EXERCISE REQUIREMENTS: In the answer, transcribe exactly the lines from the beginning of the material through the line holding "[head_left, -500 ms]", and skip every picture.

DATA SHOWN:
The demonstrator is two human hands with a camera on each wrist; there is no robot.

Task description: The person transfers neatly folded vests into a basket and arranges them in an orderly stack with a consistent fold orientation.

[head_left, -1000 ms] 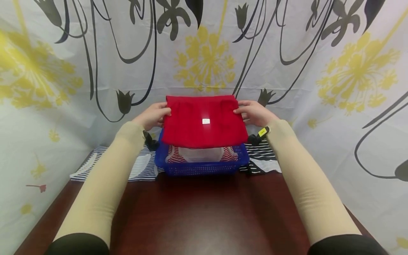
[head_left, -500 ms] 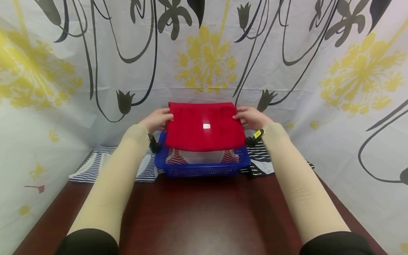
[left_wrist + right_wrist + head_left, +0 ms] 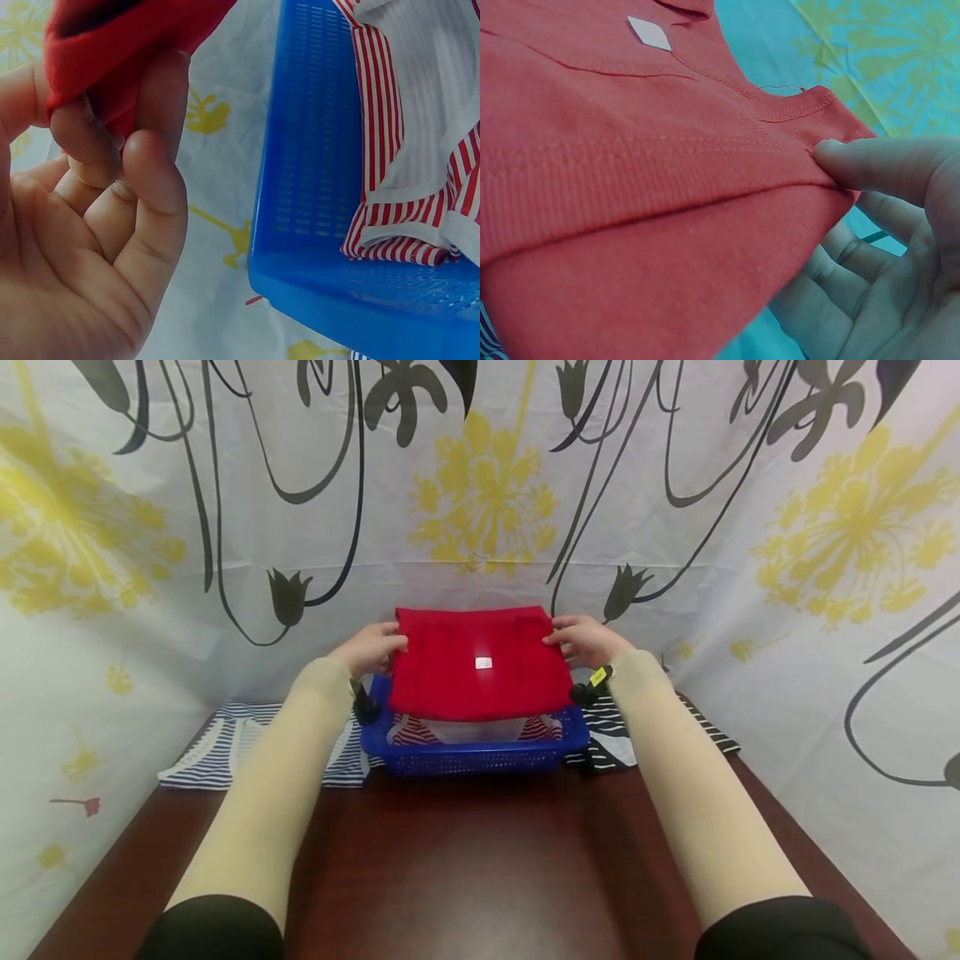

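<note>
A red folded garment (image 3: 480, 685) with a small white label hangs above the blue basket (image 3: 472, 758). My left hand (image 3: 371, 649) pinches its left edge between thumb and fingers; the left wrist view shows the red cloth (image 3: 135, 52) between those fingers. At the opposite edge, my right hand (image 3: 588, 641) pinches the garment, its thumb on top and the other fingers beneath, as the right wrist view shows on the red fabric (image 3: 667, 172). Inside the basket lies a red-and-white striped garment (image 3: 382, 112), partly hidden in the head view by the red one.
Blue-and-white striped cloth (image 3: 232, 752) lies left of the basket, and black-and-white striped cloth (image 3: 611, 735) to its right. The dark red-brown table (image 3: 465, 860) extends in front. A patterned curtain (image 3: 322, 527) stands behind and at both sides.
Both hands have lowered the red garment a little toward the basket. The grip at each edge looks the same.
</note>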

REPLY TO THE TASK:
The demonstrator is two human hands with a camera on each wrist; there is no robot.

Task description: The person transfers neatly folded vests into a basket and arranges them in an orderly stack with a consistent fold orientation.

[head_left, -1000 ms] 
[head_left, -500 ms] 

No more output is expected for this exercise.